WHAT IS REQUIRED: From the entries below, return only the lines starting at the one that contains "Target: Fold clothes" and ending at the one that contains "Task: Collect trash", exactly as they stand.

EXTRACTED INFORMATION:

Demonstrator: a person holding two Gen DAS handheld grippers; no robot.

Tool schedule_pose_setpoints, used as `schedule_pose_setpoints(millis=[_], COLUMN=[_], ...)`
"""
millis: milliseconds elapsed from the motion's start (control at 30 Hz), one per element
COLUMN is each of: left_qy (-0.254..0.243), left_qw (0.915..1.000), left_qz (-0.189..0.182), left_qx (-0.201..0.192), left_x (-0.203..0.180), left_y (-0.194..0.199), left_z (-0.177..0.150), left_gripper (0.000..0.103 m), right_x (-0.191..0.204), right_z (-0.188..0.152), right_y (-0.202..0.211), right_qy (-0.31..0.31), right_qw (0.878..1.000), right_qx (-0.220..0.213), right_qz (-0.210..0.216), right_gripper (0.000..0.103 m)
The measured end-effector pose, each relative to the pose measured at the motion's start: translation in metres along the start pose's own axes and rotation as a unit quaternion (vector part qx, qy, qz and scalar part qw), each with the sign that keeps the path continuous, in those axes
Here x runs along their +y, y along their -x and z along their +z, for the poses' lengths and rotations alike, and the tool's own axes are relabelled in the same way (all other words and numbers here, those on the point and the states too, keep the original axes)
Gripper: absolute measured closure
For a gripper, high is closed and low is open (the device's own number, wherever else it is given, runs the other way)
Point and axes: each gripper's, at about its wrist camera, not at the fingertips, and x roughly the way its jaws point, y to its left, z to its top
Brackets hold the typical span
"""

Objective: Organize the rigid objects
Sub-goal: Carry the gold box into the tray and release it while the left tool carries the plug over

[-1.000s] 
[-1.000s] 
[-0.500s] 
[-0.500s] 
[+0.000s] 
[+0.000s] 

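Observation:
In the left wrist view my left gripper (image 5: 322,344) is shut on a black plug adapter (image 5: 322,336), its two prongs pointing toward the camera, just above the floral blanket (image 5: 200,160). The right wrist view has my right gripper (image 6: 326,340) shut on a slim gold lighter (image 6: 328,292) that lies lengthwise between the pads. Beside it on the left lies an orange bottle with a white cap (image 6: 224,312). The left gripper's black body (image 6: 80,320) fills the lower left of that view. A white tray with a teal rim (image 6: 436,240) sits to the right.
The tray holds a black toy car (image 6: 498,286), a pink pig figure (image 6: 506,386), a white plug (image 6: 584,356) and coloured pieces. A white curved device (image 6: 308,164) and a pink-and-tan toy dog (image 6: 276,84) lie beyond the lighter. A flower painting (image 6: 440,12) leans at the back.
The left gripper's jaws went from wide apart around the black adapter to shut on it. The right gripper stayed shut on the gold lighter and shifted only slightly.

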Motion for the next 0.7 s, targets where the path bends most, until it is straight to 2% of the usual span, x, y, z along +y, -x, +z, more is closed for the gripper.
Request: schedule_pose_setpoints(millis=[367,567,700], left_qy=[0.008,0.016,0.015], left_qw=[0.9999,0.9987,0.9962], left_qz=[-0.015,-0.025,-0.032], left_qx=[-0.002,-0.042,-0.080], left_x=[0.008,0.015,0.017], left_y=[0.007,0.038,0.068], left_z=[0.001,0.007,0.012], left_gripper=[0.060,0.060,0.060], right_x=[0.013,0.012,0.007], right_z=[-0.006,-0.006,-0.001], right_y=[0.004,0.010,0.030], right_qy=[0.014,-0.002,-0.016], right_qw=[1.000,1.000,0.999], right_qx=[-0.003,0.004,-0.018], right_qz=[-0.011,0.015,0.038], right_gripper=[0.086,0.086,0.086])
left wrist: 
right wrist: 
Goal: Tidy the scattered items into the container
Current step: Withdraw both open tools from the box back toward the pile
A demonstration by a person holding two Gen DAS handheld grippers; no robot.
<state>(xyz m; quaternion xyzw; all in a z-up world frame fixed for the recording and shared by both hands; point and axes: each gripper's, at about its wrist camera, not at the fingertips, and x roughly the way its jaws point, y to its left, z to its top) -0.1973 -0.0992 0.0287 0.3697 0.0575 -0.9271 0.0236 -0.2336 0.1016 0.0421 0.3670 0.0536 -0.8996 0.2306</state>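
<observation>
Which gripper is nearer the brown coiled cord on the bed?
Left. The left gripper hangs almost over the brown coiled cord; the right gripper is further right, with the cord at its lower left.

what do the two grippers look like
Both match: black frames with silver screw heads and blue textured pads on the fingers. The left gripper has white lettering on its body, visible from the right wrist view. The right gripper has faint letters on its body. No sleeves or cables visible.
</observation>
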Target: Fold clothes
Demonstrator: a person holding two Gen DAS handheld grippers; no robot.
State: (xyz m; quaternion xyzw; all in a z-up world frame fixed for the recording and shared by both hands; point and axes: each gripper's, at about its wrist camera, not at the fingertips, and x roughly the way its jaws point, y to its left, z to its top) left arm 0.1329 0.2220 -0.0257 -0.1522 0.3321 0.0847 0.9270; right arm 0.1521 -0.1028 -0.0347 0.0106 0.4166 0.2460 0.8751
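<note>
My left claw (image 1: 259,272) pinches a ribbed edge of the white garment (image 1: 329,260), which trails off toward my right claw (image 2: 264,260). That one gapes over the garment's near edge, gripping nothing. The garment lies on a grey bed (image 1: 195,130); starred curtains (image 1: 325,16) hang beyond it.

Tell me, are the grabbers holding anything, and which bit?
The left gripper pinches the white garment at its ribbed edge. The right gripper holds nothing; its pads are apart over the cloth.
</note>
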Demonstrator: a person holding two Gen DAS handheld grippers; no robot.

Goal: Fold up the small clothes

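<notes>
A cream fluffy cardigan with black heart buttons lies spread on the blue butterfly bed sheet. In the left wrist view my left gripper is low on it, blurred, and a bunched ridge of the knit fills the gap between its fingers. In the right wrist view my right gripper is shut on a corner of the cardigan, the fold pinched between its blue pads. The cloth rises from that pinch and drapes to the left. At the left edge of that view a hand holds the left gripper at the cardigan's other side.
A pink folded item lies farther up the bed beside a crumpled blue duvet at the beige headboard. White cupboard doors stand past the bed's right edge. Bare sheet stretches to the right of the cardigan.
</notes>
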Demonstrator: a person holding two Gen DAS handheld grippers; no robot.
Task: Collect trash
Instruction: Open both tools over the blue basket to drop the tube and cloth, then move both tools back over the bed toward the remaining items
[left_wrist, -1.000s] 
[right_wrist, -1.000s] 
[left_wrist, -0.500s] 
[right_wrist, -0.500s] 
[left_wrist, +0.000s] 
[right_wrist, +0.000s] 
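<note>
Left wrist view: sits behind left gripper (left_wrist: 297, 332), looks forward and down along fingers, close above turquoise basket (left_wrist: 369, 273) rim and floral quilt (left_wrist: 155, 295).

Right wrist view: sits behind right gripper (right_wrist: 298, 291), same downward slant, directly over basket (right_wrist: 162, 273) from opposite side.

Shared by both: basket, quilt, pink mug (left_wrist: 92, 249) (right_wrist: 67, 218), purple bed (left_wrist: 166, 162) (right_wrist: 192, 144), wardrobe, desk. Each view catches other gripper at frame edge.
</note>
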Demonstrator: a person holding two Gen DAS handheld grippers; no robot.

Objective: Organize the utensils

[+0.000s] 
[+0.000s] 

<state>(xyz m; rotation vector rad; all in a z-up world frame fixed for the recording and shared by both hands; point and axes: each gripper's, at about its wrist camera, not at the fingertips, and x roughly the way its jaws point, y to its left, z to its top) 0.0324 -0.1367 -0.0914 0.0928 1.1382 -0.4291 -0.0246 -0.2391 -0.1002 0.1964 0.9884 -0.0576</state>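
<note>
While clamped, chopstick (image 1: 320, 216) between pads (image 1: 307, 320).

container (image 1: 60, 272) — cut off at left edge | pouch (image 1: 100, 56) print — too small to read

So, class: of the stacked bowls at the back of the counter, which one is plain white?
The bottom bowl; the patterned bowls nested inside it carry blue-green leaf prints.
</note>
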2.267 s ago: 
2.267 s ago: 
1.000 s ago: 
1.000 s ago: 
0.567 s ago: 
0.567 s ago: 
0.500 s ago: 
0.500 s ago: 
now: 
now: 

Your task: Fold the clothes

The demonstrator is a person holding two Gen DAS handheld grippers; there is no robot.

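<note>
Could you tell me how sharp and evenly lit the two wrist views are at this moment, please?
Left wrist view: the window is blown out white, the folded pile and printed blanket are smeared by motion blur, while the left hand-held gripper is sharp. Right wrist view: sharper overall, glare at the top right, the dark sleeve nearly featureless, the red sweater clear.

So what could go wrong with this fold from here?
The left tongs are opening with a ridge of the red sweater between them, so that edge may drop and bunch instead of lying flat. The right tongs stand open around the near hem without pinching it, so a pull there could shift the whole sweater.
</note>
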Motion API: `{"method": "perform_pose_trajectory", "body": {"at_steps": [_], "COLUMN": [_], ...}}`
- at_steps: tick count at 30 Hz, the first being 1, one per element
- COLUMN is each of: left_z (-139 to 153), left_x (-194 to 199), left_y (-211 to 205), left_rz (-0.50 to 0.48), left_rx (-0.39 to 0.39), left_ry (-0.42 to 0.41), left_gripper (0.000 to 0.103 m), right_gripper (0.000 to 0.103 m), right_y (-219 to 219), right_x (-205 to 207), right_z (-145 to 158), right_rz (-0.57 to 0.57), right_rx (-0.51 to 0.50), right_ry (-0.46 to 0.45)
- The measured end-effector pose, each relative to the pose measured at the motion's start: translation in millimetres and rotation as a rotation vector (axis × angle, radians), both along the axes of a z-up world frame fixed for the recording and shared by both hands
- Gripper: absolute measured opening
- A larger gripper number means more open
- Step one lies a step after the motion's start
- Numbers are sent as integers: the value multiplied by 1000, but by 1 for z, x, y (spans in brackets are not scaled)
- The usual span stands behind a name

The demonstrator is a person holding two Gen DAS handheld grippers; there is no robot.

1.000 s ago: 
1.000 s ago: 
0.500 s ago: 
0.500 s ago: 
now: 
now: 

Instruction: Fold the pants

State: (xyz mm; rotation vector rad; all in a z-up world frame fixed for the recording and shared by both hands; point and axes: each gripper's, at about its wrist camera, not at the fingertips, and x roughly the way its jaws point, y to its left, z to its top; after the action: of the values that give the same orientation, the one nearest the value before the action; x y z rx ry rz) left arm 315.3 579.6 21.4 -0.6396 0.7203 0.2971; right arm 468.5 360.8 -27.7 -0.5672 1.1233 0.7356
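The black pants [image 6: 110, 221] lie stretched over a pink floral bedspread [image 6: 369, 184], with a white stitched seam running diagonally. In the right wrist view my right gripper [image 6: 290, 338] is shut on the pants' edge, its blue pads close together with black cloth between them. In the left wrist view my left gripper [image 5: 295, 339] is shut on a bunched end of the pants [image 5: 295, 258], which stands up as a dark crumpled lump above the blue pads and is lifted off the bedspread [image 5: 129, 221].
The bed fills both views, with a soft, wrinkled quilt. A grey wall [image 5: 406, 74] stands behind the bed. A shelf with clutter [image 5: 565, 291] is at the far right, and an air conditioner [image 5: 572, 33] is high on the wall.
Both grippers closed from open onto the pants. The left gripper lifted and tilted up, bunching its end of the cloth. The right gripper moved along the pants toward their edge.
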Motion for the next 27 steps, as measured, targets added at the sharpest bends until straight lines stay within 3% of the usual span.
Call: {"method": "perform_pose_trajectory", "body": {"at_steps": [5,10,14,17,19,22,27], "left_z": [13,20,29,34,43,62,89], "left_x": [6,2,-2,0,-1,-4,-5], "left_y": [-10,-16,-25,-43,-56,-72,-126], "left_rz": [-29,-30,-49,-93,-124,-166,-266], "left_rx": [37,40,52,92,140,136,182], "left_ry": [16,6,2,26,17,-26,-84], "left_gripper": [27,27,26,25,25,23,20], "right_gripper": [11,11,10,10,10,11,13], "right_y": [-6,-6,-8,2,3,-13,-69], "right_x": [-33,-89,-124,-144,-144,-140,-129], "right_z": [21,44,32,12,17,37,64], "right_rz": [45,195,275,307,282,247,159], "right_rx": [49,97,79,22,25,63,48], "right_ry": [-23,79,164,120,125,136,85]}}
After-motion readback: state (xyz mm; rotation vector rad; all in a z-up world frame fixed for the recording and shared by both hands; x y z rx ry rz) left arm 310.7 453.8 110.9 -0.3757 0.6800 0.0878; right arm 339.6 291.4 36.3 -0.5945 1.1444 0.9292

ANSWER FOR THIS EXERCISE:
Target: Fold clothes
Demonstrator: a person holding two Gen DAS handheld grippers; no robot.
State: (xyz m; quaternion xyzw; all in a z-up world frame fixed for the recording and shared by both hands; point and axes: each gripper's, at about its wrist camera, not at the fingertips, and x roughly the way its jaws point, y to its left, z to its top) left arm 0.1329 0.2220 -0.0257 -0.1522 0.3321 0.0847 0.9270; right arm 0.1521 -0.1028 -0.0347 0.0106 0.4166 0.2460 0.8751
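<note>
My left claw (image 1: 259,272) pinches a ribbed edge of the white garment (image 1: 329,260), which trails off toward my right claw (image 2: 264,260). That one gapes over the garment's near edge, gripping nothing. The garment lies on a grey bed (image 1: 195,130); starred curtains (image 1: 325,16) hang beyond it.

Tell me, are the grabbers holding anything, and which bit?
The left gripper pinches the white garment at its ribbed edge. The right gripper holds nothing; its pads are apart over the cloth.
</note>
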Demonstrator: a person holding two Gen DAS handheld grippers; no robot.

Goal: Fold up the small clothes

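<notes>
A cream fluffy cardigan with black heart buttons lies spread on the blue butterfly bed sheet. In the left wrist view my left gripper is low on it, blurred, and a bunched ridge of the knit fills the gap between its fingers. In the right wrist view my right gripper is shut on a corner of the cardigan, the fold pinched between its blue pads. The cloth rises from that pinch and drapes to the left. At the left edge of that view a hand holds the left gripper at the cardigan's other side.
A pink folded item lies farther up the bed beside a crumpled blue duvet at the beige headboard. White cupboard doors stand past the bed's right edge. Bare sheet stretches to the right of the cardigan.
</notes>
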Demonstrator: a person holding two Gen DAS handheld grippers; no robot.
Task: Collect trash

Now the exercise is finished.